Los sajones que ocuparon después tierras celtas transformaron Samhain en All Hallow Even (-la víspera de todo lo sagrado-, hoy Halloween), manteniendo la costumbre de encender luces sagradas (dentro de calabazas cuya pulpa se utiliza para cocer dulces, el primer fruto de la cosecha invernal) y la de calmar a los “espíritus” (en forma de niños disfrazados) con dulces para que dejen tranquila la casa de uno.

En estas tierras, hace sólo dos generaciones, en todo el Levante la noche del 31 y la mañana del 1 de noviembre se dejaban abiertas las ventanas, se calentaban las camas, bien hechas y con una esquina del cobertor abierta, se ponía un plato de más en la mesa, se dejaban castañas en las esquinas y se encendían cabitos de vela que flotaban sobre lechos de aceite en platos soperos. Así las almas encontraban el camino a su casa, dormían en una cama caliente y se confortaban con la comida que les gustaba en vida. Después volvían al más allá más conformados, como quien vuelve del exilio una vez al año para abrazar a los suyos y comerse un buen plato de fabada.

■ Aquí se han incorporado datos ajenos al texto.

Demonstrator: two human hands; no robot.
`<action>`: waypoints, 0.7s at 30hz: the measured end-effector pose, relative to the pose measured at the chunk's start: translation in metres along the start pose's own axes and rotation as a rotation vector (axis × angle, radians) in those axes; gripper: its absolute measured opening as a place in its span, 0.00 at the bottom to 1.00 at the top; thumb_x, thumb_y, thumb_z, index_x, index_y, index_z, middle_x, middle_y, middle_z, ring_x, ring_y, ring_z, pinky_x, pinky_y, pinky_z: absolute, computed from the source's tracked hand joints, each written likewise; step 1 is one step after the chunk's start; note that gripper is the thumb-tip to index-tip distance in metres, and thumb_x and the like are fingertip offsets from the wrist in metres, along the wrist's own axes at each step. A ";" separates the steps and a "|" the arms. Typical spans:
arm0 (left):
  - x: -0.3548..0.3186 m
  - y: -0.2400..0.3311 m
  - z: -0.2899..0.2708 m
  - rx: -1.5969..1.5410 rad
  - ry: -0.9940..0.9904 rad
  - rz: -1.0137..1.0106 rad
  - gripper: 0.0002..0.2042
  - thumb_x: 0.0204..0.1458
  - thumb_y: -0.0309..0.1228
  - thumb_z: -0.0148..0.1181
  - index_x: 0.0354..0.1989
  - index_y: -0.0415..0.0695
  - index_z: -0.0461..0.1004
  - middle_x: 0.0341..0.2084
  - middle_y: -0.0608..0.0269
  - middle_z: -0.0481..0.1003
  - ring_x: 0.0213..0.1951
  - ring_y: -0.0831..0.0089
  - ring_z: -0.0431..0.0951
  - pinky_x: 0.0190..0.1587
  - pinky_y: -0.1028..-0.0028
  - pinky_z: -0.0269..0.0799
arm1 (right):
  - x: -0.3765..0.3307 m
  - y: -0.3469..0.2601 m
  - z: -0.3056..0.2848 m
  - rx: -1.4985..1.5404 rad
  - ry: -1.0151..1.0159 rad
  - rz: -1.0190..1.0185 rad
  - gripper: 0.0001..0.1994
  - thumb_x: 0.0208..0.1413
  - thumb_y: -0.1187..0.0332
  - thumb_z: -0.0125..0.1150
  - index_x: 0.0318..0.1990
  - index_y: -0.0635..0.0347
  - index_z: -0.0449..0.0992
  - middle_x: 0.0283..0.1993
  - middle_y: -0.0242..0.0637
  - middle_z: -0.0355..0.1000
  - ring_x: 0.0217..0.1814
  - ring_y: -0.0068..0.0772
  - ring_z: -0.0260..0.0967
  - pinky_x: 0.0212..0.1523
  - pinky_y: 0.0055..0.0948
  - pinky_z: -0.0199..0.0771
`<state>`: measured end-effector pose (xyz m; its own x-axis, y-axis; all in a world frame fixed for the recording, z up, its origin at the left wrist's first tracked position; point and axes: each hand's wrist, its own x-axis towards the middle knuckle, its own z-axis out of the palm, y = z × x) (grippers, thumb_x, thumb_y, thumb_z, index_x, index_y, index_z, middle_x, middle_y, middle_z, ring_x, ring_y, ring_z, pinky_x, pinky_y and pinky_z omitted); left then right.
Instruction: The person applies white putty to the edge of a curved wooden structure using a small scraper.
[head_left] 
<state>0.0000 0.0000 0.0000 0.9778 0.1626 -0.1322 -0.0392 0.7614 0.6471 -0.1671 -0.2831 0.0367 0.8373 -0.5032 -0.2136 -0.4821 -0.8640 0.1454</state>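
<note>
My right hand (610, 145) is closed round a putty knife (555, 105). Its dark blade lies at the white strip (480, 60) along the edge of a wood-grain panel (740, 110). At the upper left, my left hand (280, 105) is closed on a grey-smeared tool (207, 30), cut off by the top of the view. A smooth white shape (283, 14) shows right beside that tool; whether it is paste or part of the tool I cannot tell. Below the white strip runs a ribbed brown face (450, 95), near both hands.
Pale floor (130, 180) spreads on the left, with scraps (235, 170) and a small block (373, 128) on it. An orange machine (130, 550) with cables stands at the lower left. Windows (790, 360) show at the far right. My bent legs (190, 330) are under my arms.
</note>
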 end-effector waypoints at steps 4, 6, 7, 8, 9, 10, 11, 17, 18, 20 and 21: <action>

Hay otra interpretación de esta costumbre que dice justamente lo contrario: que las animetes servían para guiar a las almas perdidas o a las que se resistían a abandonar el mundo de los vivos, y la comida que se les ofrece es a la vez una manera de calmarlos y alejarlos de la propia casa y una especie de provisión para que emprendan el camino más reconfortados. De ahí vendría el nombre de animetes, almitas, o quizá más exactamente pequeñas-pobres almas, un apelativo compasivo, y el de mariposetes (la mariposa ha sido también desde siempre un símbolo del alma, por nacer después de un periodo de muerte aparente, algo similar a la “resurrección”).

En casa. Panellets

La elección de esta fecha está íntimamente ligada al calendario agrícola primitivo. Desde muy antiguo, las comunidades aprendieron que la entrada “real” del cambio estacional no coincidía con los hechos astronómicos (solsticios y equinoccios), sino que se retrasaba un poco sobre ellos por la inercia térmica de la tierra y del agua. Así que establecieron un tiempo de espera tras el cual solía producirse la llegada real del nuevo clima, que venía a ser de 40 días.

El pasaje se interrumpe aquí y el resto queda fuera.